__Work instruction__:
Count the lines below that contain the word "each", and give only that number.

══ Information supplied

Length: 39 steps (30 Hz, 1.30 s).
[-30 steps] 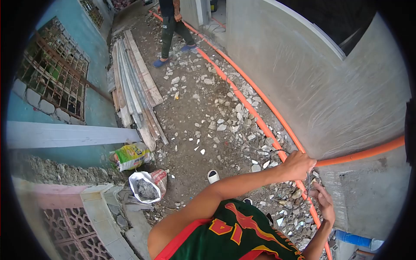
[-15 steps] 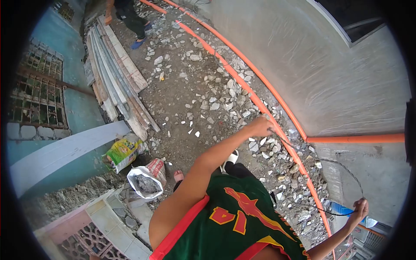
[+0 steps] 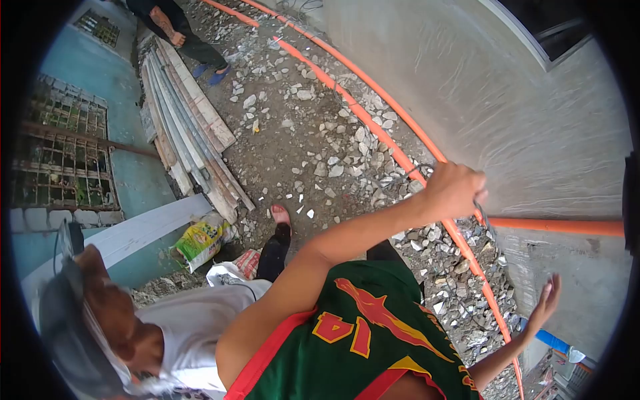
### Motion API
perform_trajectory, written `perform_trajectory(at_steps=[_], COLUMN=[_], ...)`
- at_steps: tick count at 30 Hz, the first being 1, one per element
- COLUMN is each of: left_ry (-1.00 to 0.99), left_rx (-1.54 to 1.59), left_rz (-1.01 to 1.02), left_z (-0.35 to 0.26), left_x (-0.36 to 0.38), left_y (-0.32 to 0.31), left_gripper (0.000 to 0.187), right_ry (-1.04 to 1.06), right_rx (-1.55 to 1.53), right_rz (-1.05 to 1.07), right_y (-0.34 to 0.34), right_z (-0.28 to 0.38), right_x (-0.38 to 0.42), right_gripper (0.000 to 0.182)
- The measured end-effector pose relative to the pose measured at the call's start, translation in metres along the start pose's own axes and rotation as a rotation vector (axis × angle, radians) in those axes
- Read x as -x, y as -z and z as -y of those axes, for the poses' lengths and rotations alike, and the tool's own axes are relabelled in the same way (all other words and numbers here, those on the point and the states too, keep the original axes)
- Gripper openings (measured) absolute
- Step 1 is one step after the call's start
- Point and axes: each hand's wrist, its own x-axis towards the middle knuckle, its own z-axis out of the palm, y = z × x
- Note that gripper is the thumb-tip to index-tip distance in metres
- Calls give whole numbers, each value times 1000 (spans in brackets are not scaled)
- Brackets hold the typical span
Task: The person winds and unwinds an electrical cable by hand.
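My left hand (image 3: 457, 192) is closed in front of the grey wall, above the orange pipe (image 3: 460, 240). A dark cord (image 3: 490, 223) hangs from its fingers toward the rubble, and part of it is hidden behind the hand. A thin dark line also runs across the pipe just left of that hand. Lower right, my right hand (image 3: 547, 303) is raised with its fingers stretched out and nothing in it. It is beside the wall, apart from the cord.
A second orange pipe (image 3: 393, 103) runs along the wall foot, beside broken stones (image 3: 333, 170). Long planks (image 3: 190, 113) lie at left. A person in a white shirt (image 3: 193, 327) is close at my left, near a yellow-green sack (image 3: 200, 240). Another person (image 3: 193, 40) stands farther off.
My right hand has let go of the cord and opened. My left hand has risen to the right, still gripping it. A person in white has come in at lower left.
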Motion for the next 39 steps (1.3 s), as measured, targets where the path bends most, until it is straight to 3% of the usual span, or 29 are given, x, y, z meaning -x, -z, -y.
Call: perform_trajectory(at_steps=[1, 4, 7, 10, 12, 14, 16, 18, 20, 22, 25, 26, 27, 28, 29, 31, 33, 35, 36, 39], left_ry=[-9, -27, -23, 24, 156, 143, 468, 542, 678, 648, 416, 327, 256, 305, 378, 174, 129, 102, 84, 49], left_rx=[-45, -22, 139, 154, 59, -2, -23, -92, -120, -199, -182, -178, -26, -233, -150, -107, -110, -86, -75, 26], left_rz=[59, 152, 205, 254, 456, 396, 326, 175, 64, -76, -171, -167, -137, 28, 129, 167, 137, 134, 130, 192], left_z=[-19, -23, 8, 87, 147, 215, 256, 282, 269, 249, 186, 162, 160, 120, 94, 85, 75, 92, 105, 167], left_x=[-2, -35, -47, -16, 17, 54, 68, 57, 8, -44, -123, -141, -149, -161, -164, -159, -158, -158, -158, -148], left_y=[-21, -70, -81, -114, -131, -140, -116, -83, -40, -5, 41, 46, 40, 46, 42, 9, -5, 9, 21, 69], left_gripper=[19, 20, 20, 15, 9, 17, 23, 31, 21, 31, 28, 26, 15, 11, 15, 17, 15, 13, 12, 13], right_ry=[82, 95, -193, -77, 118, 3, -14, -23, -45, -136, -252, -247, -84, 75, 233, 32, 326, 269, 149, 92], right_rx=[-281, -509, -512, -514, -437, -703, -490, -320, -228, -163, -216, -56, 619, 669, 709, -482, -485, -211, -270, -325], right_rz=[173, 1007, 885, 678, 602, 412, 327, 333, 392, 459, 467, 419, 434, 292, 139, 303, 551, 822, 775, 648], right_y=[-49, -131, -108, -67, -36, -8, 23, 38, 35, 27, -2, -17, -35, -70, -106, -181, -239, -272, -284, -307], right_z=[52, 111, 83, 55, 28, 5, -21, -41, -61, -74, -114, -133, -161, -142, -94, 70, 164, 204, 209, 186], right_x=[0, -26, -58, -96, -120, -133, -147, -156, -161, -171, -193, -202, -216, -220, -214, -199, -172, -171, -172, -182], right_gripper=[67, 51, 42, 41, 40, 39, 39, 36, 34, 30, 30, 28, 30, 35, 45, 59, 57, 42, 24, 31])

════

__Answer to the problem__:
3